I would argue strongly that the constructive applications outweigh the peril. You know,
people sometimes long for the good old days before technology wrecked our lives. They’re
living in a dream world. I suggest that they read Thomas Hobbes or even Charles Dickens as
to how incredibly harsh and difficult and cruel life was only two, three hundred years ago.

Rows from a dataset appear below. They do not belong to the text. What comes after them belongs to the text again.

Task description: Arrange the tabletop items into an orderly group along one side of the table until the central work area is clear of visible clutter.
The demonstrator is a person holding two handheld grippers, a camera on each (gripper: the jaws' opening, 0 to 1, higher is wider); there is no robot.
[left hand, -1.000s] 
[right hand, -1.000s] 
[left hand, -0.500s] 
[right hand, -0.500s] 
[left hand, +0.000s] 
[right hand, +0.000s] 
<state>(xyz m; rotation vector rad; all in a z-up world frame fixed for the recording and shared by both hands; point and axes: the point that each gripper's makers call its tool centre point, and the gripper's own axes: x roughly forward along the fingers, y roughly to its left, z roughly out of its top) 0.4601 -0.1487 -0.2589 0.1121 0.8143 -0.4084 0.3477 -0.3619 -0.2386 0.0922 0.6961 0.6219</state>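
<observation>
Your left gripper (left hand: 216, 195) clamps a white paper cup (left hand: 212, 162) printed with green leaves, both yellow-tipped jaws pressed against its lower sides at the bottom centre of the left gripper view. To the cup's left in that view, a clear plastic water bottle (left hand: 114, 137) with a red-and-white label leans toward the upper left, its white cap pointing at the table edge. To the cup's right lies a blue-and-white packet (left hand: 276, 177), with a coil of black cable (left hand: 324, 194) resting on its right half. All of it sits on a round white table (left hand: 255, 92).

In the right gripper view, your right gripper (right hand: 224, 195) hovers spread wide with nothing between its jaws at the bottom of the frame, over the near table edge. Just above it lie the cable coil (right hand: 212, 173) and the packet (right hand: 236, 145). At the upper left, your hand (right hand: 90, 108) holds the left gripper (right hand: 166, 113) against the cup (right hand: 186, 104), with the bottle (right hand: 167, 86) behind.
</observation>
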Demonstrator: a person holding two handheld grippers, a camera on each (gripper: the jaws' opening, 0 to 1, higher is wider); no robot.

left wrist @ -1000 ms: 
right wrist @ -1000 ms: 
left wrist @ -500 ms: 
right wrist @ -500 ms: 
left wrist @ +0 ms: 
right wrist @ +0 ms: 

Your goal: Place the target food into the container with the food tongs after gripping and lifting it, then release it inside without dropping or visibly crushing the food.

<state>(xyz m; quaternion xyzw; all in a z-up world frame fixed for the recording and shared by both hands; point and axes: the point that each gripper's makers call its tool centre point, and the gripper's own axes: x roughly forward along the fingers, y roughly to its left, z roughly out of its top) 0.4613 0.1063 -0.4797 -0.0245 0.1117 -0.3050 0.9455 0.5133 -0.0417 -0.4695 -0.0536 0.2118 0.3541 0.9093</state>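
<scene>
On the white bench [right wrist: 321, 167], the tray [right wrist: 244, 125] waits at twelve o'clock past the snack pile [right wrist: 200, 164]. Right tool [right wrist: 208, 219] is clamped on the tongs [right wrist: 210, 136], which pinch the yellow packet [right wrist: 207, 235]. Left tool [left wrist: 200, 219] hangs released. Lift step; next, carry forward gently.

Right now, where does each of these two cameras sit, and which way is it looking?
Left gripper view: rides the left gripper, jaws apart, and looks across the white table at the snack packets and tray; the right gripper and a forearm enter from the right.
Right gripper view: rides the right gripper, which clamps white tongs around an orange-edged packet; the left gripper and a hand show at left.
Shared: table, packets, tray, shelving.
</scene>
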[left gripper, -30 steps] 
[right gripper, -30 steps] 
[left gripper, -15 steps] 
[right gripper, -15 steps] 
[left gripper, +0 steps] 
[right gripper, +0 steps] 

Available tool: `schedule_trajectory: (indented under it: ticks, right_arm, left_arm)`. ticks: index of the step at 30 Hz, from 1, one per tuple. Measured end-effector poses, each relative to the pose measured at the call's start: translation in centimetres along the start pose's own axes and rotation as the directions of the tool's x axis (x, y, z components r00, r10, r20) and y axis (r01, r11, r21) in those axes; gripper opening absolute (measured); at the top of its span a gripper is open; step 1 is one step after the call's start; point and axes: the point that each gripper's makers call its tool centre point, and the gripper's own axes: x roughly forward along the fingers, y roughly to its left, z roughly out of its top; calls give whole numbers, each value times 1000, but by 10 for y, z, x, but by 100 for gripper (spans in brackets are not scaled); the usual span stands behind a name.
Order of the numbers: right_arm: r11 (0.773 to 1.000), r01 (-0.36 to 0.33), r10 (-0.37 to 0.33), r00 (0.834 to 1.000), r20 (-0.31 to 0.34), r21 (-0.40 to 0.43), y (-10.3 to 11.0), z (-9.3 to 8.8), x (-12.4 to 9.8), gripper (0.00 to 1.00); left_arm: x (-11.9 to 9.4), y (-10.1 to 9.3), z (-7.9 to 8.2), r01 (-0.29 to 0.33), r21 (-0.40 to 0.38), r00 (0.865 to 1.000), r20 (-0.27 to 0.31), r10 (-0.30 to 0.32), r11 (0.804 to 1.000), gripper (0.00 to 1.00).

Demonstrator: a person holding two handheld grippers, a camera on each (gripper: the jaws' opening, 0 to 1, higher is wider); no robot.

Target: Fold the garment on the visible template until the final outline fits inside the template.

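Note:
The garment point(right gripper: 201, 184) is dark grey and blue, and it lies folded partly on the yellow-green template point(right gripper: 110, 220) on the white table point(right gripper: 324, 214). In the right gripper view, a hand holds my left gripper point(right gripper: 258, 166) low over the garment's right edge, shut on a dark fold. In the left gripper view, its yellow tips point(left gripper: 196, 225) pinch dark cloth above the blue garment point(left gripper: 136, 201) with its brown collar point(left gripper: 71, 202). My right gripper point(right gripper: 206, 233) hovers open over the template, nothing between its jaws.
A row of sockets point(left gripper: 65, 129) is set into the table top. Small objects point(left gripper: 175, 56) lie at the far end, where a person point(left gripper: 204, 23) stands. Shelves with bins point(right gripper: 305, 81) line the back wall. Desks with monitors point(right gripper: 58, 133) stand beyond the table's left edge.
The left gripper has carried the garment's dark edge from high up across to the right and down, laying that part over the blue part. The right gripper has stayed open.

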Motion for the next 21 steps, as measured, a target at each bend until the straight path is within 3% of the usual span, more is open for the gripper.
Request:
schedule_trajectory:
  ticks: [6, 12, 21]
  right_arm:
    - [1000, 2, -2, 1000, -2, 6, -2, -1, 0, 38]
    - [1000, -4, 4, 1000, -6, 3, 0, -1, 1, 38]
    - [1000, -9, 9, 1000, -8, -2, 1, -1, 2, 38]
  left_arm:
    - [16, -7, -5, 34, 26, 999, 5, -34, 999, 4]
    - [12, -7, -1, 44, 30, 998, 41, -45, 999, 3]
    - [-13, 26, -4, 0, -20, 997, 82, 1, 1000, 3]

So we’ve made a lot of progress, [although] there’s still a lot of suffering to overcome. I
don’t think it’s accurate to say that these technologies are the province only of the wealthy.
People say, “Oh, only the wealthy will have access to these tools.” And I say, yeah, right—
like cell phones. You know, five billion people have cell phones. Thirty percent of Africans.
Half the farmers in China.

By the time the technologies are very powerful and work really well, they’re in almost
everybody’s hands. And it’s going to be true of these health technologies as well. In fact,
you can look at AIDS drugs: they were $30,000 per patient per year 15, 20 years ago and
didn’t work very well. Today, in sub-Saharan Africa, it’s $100 per patient per year, and they
work, actually, pretty good, pretty well, and people are getting them. So at any one point
in time, there’s a have–have not divide, but the technology itself is moving in the right
direction. Ultimately, these will be very widespread technologies.

Whether it’s poverty, or the environment and energy, or disease and longevity, the answers
to these challenges [lie] only in exponentially growing information technologies.